# WHAT THE EXERCISE ASKS:
It would help if you retyped the data exactly, leaving out the pictures.

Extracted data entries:

'''

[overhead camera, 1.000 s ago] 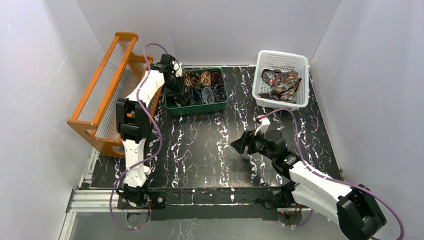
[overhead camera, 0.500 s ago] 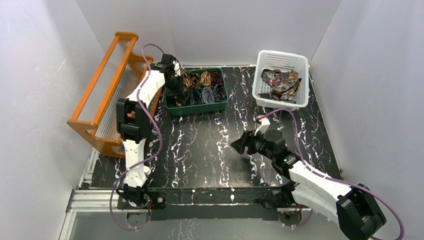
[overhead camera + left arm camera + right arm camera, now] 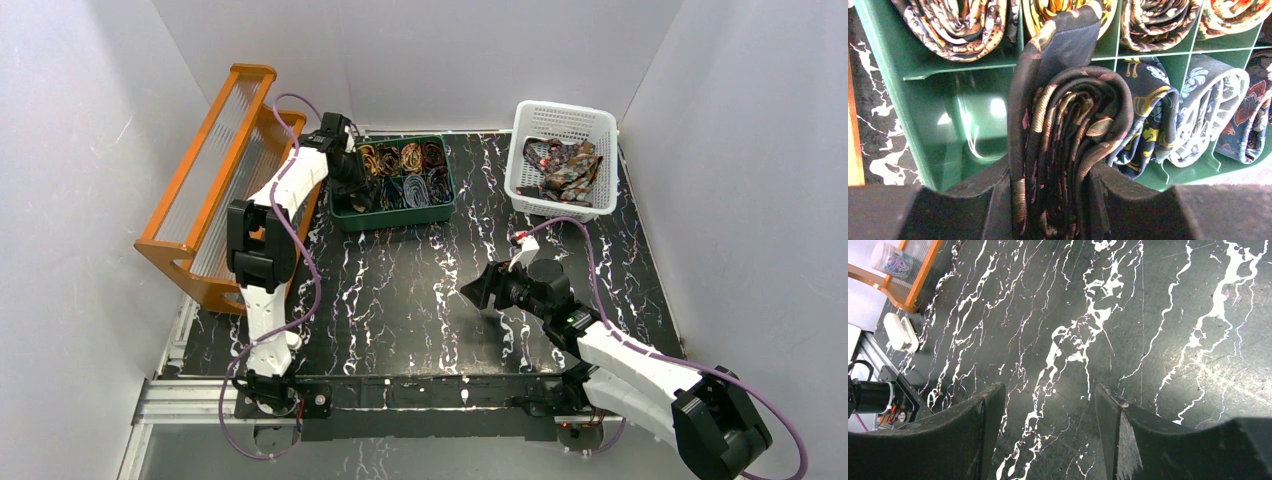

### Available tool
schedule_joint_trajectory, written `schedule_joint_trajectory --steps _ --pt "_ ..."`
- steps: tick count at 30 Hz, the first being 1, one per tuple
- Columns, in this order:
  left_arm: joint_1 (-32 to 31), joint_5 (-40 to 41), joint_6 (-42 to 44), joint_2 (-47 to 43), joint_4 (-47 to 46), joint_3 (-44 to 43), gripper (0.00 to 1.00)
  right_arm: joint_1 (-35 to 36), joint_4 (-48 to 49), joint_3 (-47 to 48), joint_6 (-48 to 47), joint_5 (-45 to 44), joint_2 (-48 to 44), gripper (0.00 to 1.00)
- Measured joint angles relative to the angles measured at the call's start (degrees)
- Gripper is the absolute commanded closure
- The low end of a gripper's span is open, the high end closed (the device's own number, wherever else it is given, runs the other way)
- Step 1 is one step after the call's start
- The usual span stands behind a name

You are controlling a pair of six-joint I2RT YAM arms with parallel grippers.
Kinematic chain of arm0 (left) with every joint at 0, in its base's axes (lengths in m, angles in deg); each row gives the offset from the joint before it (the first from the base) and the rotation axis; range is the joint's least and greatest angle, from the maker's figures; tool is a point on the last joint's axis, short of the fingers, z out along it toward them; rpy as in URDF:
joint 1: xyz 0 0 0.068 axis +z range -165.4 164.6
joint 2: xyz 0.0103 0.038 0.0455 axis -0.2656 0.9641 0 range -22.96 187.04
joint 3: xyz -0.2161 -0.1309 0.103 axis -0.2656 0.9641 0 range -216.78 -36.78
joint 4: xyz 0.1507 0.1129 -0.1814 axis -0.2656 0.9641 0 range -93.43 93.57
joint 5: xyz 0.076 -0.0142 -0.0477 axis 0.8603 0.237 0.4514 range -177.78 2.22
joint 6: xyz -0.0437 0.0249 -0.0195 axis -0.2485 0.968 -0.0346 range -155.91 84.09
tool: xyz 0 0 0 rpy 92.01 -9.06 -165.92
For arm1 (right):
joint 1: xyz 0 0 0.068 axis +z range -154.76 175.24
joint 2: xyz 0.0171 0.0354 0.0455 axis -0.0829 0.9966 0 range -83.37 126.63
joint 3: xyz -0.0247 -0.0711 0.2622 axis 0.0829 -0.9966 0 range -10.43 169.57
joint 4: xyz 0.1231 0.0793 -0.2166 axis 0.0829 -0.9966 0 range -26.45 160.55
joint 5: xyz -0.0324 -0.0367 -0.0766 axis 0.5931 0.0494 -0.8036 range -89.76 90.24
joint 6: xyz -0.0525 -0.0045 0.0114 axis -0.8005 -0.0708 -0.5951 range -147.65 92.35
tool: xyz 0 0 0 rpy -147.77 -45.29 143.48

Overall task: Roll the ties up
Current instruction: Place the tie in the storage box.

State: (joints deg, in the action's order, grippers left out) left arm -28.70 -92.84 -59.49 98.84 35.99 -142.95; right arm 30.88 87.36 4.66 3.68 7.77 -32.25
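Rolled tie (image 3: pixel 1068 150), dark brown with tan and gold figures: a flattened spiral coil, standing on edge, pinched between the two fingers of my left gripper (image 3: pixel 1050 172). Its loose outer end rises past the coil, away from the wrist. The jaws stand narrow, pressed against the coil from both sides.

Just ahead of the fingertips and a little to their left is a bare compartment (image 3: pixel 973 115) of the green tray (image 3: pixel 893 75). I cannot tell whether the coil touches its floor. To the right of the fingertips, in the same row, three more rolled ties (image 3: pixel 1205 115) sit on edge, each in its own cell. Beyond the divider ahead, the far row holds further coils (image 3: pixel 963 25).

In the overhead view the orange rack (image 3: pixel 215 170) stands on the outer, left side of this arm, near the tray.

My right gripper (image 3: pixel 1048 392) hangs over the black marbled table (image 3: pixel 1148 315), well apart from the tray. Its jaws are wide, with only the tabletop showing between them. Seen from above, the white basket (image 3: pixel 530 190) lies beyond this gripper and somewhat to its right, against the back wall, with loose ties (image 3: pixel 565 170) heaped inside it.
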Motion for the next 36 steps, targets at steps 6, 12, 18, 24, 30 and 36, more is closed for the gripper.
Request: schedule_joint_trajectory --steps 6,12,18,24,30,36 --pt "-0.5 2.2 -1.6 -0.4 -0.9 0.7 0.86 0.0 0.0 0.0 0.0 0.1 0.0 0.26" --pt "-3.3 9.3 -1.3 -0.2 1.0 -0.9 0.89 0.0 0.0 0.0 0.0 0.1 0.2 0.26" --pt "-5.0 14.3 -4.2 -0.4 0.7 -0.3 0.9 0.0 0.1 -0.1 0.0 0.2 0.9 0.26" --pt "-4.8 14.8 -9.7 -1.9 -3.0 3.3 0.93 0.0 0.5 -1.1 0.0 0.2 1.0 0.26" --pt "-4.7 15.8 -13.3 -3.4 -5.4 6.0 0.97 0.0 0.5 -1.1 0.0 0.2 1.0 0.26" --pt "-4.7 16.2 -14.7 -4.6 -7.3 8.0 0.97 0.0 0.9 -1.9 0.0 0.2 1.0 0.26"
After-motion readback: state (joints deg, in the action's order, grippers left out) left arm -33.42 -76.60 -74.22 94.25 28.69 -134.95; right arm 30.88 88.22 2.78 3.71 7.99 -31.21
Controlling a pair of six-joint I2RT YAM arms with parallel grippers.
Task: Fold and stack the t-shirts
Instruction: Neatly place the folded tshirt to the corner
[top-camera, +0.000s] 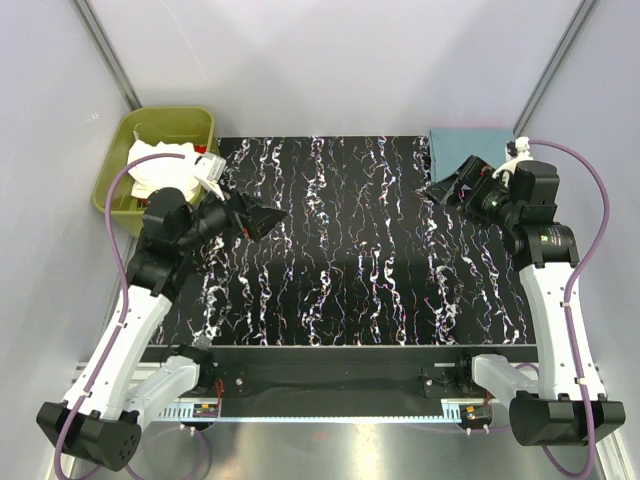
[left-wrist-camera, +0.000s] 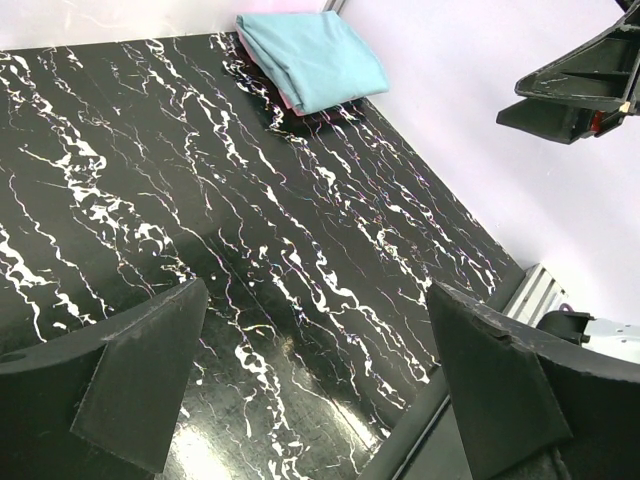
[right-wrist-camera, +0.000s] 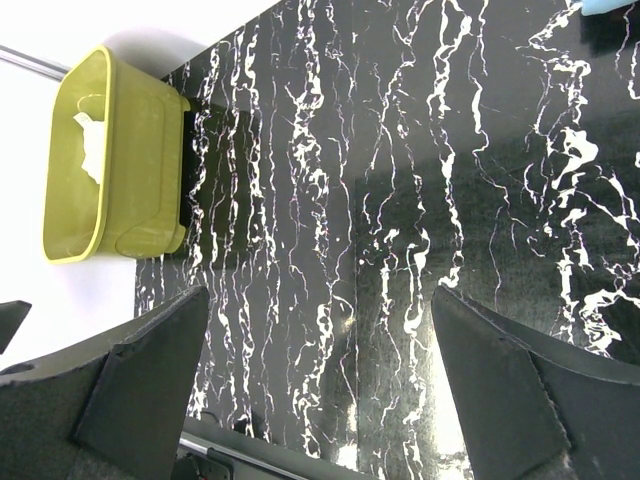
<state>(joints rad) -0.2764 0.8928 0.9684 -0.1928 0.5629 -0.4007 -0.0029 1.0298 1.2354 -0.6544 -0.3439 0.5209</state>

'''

# RESPONSE AREA:
[overhead camera, 1.000 s ago] 
[overhead camera, 0.500 s ago] 
[overhead camera + left arm camera + right arm camera, now] 

### Available tool
schedule_joint_trajectory, written `schedule_joint_trajectory --steps _ --pt "_ ..."`
- steps: tick count at 30 Hz, the first being 1, one per tuple
- Columns, in this order:
  left_arm: joint_1 (-32 to 31), joint_5 (-40 to 41), joint_6 (-42 to 44), joint_2 (-47 to 43), joint_4 (-47 to 46), joint_3 (-44 to 43), gripper (0.00 to 1.00)
  right_arm: joint_1 (-35 to 36), joint_4 (-48 to 49), joint_3 (-47 to 48), joint_6 (-48 to 47), joint_5 (-45 to 44), joint_2 (-48 to 44), gripper (0.00 to 1.00)
- Measured joint angles relative to the angles measured at the call's start (degrees)
- Gripper is the absolute commanded closure
- The low end of a gripper's span is open, the high end closed (the device's own number, wherever else it is given, runs the other way)
- Step 1 is one step after the call's start
- The usual span stands behind a name

You are controlling a pair of six-joint I2RT YAM arms with parallel grippers.
Kinematic chain of arm0 (left) with every joint at 0, in its base's axes (lengths in m, angles in deg); each row gives the offset from the joint before it (the first from the base) and the rotation axis; range is the joint's least and greatest angle, from the maker's figures; tool is a point on the last joint's axis, short of the fingers, z out along it toward them; rpy as in URDF:
joint 1: xyz 0 0 0.068 axis +z range -165.4 164.6
joint 2: xyz 0.0103 0.038 0.0455 axis -0.2656 0.9641 0 range -22.96 187.04
joint 3: xyz -0.2161 -0.1309 0.103 axis -0.2656 0.9641 0 range -216.78 -36.78
joint 4: xyz 0.1507 0.1129 -0.1814 axis -0.2656 0.9641 0 range -93.43 93.57
joint 5: xyz 0.076 -0.0142 -0.0477 axis 0.8603 0.237 0.4514 range -177.78 2.22
joint 6: xyz -0.0437 0.0249 -0.0195 axis -0.2485 0.968 -0.0346 range -155.91 84.09
tool: xyz 0 0 0 rpy 92.01 -9.06 -165.92
For arm1 (right):
joint 1: xyz 0 0 0.068 axis +z range -154.76 175.24
joint 2: xyz 0.0171 0.0354 0.0455 axis -0.0829 0.9966 0 range -83.37 126.63
joint 3: xyz -0.0247 -0.0711 0.2622 axis 0.0829 -0.9966 0 range -10.43 169.57
joint 4: xyz 0.1231 0.0793 -0.2166 axis 0.0829 -0.9966 0 range -26.45 160.55
joint 5: xyz -0.0324 -0.0367 -0.0766 axis 0.5931 0.0494 -0.8036 range -89.76 90.24
joint 6: xyz -0.0525 -0.0045 0.0114 axis -0.8005 -0.0708 -0.5951 range -147.65 92.35
tool: xyz 0 0 0 rpy -147.77 -45.29 143.48

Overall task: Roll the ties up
Current instruction: Place the tie in the storage box.

State: (joints deg, in the action's order, grippers left out) left arm -28.70 -92.84 -59.49 98.84 35.99 -142.95; right arm 30.88 87.36 4.66 3.68 7.77 -32.25
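Rolled tie (image 3: pixel 1068 150), dark brown with tan and gold figures: a flattened spiral coil, standing on edge, pinched between the two fingers of my left gripper (image 3: pixel 1050 172). Its loose outer end rises past the coil, away from the wrist. The jaws stand narrow, pressed against the coil from both sides.

Just ahead of the fingertips and a little to their left is a bare compartment (image 3: pixel 973 115) of the green tray (image 3: pixel 893 75). I cannot tell whether the coil touches its floor. To the right of the fingertips, in the same row, three more rolled ties (image 3: pixel 1205 115) sit on edge, each in its own cell. Beyond the divider ahead, the far row holds further coils (image 3: pixel 963 25).

In the overhead view the orange rack (image 3: pixel 215 170) stands on the outer, left side of this arm, near the tray.

My right gripper (image 3: pixel 1048 392) hangs over the black marbled table (image 3: pixel 1148 315), well apart from the tray. Its jaws are wide, with only the tabletop showing between them. Seen from above, the white basket (image 3: pixel 530 190) lies beyond this gripper and somewhat to its right, against the back wall, with loose ties (image 3: pixel 565 170) heaped inside it.
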Motion for the next 36 steps, targets at steps 6, 12, 18, 24, 30 and 36, more is closed for the gripper.
Request: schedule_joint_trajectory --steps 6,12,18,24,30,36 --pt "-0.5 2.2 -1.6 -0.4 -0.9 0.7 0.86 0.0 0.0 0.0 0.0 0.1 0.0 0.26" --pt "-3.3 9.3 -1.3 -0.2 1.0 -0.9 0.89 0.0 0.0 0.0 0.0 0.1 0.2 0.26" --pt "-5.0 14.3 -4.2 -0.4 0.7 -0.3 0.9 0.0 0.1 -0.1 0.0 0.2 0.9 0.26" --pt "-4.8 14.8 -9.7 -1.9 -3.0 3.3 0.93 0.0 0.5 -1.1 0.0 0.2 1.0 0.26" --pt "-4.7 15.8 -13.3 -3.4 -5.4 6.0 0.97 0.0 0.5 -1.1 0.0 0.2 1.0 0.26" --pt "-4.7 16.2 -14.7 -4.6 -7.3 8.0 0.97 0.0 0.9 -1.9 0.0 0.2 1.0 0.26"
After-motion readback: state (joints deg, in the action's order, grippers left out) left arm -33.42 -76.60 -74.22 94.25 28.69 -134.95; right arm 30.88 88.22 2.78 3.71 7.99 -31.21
Controlling a pair of six-joint I2RT YAM arms with parallel grippers.
Task: Fold and stack the t-shirts
Instruction: Neatly place the folded tshirt to the corner
[top-camera, +0.000s] 
[left-wrist-camera, +0.000s] 
[right-wrist-camera, +0.000s] 
<state>(joints rad) -0.2764 0.8928 0.9684 -0.1928 0.5629 -0.4007 -0.0029 1.0298 1.2354 -0.6544 -0.3439 0.5209</state>

Apart from this answer, nothing more is required.